Bridgeman was a member of Alpha Phi Alpha fraternity. In 2008, the PGA of America appointed Bridgeman to serve on the PGA Board of Directors. The Naismith Basketball Hall of Fame appointed Bridgeman to the board of governors in 2010. Churchill Downs appointed Bridgeman to the company's board of directors in 2012. In 2016–2017 Bridgeman was appointed and served on the University of Louisville Board of Trustees. Bridgeman was also a member of the Simmons College of Kentucky board of trustees.
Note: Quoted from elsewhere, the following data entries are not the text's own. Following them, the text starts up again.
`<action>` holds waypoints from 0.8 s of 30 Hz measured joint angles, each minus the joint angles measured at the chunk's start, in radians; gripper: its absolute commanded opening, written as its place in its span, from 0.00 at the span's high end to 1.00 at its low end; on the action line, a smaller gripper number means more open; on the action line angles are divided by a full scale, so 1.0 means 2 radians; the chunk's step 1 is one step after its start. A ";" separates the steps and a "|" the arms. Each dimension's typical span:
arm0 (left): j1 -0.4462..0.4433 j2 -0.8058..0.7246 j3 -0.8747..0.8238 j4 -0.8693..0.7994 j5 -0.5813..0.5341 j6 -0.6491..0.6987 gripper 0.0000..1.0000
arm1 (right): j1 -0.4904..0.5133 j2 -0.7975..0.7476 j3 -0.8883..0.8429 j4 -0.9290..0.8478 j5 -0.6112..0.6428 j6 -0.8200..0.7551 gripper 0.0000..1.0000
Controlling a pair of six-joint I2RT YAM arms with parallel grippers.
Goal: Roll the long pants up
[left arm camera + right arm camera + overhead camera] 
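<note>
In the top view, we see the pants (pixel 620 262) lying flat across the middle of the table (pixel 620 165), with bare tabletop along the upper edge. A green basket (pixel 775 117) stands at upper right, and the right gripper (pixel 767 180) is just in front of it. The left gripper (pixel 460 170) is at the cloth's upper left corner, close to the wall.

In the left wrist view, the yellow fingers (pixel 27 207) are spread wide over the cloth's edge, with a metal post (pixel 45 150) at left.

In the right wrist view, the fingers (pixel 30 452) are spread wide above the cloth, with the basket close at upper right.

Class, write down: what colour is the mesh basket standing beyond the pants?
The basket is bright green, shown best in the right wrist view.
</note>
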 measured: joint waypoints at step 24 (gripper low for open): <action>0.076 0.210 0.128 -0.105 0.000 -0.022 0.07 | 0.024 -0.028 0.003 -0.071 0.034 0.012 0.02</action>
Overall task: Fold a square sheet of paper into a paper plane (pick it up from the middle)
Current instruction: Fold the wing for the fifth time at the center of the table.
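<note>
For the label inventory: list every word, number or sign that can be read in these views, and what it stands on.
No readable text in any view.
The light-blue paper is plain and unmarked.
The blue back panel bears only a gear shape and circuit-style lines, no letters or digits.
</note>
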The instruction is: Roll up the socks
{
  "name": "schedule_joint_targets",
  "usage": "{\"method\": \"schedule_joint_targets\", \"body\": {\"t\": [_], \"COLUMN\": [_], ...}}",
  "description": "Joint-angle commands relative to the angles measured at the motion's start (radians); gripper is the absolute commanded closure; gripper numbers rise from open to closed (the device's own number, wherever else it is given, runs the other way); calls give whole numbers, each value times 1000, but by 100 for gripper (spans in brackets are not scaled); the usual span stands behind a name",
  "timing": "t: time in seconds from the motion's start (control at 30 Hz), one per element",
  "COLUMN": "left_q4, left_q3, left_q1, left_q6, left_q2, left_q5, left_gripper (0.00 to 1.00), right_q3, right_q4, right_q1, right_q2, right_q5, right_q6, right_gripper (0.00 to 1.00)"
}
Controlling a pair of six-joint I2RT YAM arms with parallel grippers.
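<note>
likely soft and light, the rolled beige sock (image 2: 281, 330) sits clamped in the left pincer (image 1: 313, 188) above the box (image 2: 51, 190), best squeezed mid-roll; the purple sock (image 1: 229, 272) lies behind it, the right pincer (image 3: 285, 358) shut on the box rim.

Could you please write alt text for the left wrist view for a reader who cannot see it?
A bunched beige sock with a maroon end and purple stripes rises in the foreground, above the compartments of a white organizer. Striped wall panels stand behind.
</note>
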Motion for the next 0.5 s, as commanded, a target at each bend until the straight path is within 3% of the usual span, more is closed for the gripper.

Bridgeman was honored numerous times at Bucks games following his retirement, and made regular appearances at Bucks games for bobblehead nights and autograph signings during charity donation-drive events.

On the Bucks' appearance in the 2021 NBA Finals, and recalling his Bucks teams repeated Eastern Conference Finals losses, Bridgeman said "You know, we all wore the same jersey at some point in time. So, you feel a relationship there and you know, so much admiration for the guys that are able to get to the Finals. You know, that was our dream of ours and unfortunately, we ran into a couple of guys in Boston and Philly at the time, but they've been able to do it and just wishing them all the luck in the world."

Bridgeman was a member of the Louisville megachurch Southeast Christian Church.

Bridgeman died in Louisville on March 11, 2025, after suffering a heart attack at an event at the Galt House Hotel. He was 71. A public memorial service was held on March 22 at the Southeast Christian main campus, following which he was buried at Cave Hill Cemetery.

==Honors==
- Bridgeman's No. 2 jersey was retired by the Milwaukee Bucks in 1988.
- In 1999, Bridgeman was inducted into the Wisconsin Athletic Hall of Fame.
- Bridgeman was inducted into the University of Louisville College of Arts and Sciences Hall of Fame in 2007.
- In 2009, Bridgeman was inducted into the Missouri Valley Conference Hall of Fame.
- In 2009, a portion of Grace Street in East Chicago, Indiana, was named in honor of Bridgeman.
- In 2014, Bridgeman was inducted into the Kentucky Entrepreneur Hall of Fame.
- In 2019, Bridgeman received the Gold Cup award from Greater Louisville Inc. in honor of his business contributions and community involvement.